World Thalassemia Day is commemorated every year on 8 May. Around the world, 7%-8% of the population are carriers of b-thal (thalassemia major) genes, with an estimated 300,000-500,000 suffering from the condition every year. 80% of thalassemia cases occur in developing countries, in both lowand medium-income nations. Geographically, Indonesia is located along the thalassemia belt.
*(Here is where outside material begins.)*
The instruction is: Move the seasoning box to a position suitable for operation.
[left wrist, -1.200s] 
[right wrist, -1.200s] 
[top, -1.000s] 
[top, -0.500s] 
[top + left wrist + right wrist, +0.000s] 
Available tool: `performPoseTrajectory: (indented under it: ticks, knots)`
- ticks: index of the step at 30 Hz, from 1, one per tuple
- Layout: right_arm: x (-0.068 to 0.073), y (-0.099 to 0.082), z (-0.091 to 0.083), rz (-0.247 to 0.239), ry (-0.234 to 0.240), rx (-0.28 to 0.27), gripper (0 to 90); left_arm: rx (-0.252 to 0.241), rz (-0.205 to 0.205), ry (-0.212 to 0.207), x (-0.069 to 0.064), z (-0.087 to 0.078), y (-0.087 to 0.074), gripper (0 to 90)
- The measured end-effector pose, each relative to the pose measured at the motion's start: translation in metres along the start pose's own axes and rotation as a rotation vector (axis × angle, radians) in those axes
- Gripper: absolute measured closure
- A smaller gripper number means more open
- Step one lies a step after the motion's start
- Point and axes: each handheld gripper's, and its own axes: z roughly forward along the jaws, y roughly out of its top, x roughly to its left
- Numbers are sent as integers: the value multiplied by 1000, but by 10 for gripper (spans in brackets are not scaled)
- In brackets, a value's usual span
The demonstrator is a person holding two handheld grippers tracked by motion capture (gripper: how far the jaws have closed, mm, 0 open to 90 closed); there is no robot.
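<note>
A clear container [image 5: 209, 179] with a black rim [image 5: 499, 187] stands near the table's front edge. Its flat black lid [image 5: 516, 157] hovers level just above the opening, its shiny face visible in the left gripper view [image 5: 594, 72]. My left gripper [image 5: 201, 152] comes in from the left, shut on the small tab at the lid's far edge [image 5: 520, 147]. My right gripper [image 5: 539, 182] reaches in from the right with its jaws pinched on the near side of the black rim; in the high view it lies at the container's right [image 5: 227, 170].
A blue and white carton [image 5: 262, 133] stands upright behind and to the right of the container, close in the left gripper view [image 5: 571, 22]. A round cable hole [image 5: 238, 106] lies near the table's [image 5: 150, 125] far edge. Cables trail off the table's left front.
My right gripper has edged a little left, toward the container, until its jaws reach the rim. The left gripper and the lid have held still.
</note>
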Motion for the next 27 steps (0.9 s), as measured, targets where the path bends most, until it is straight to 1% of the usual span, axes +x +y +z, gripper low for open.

According to data from a recent Ministry of Health study, “3%-10% of the population carry the thalassemia major, and 2.6%-11% carry the a-thal or thalassemia minor. We estimate that 2,500 thalassemia major babies are born every year. Treatment for each patient could cost up to IDR 450-500 million a year, making it the fifth-largest BPJS Kesehatan expenditure right after those for catastrophic diseases,” declared Dr. dr. Maxi Rein Rondonuwu, DHSM, MARS, Ministry of Health Director of Disease Prevention and Control, in the “Be Aware, Care for, and Educate about Thalassemia to Strengthen Its Services” media briefing last Friday (5/5/2023). The burden of treating thalassemia by BPJS Kesehatan reaches IDR 545 billion per year.
Other than the issue of cost, other major challenges include failure to comply with a transfusion and medication schedule that maintains a hemoglobin level higher than a critical 9, and the stigma related to the physical deformations generally suffered by thalassemia patients – distended belly, changed skin color, and distorted craniofacial shape – that greatly affect their psychosocial condition.
“Thalassemia is incurable as yet, but it is preventable. Therefore, early detection is crucial, so that everyone knows their disease-carrying statuses and can prevent getting married to fellow disease carriers – or even prevent having children altogether,” dr. Maxi said.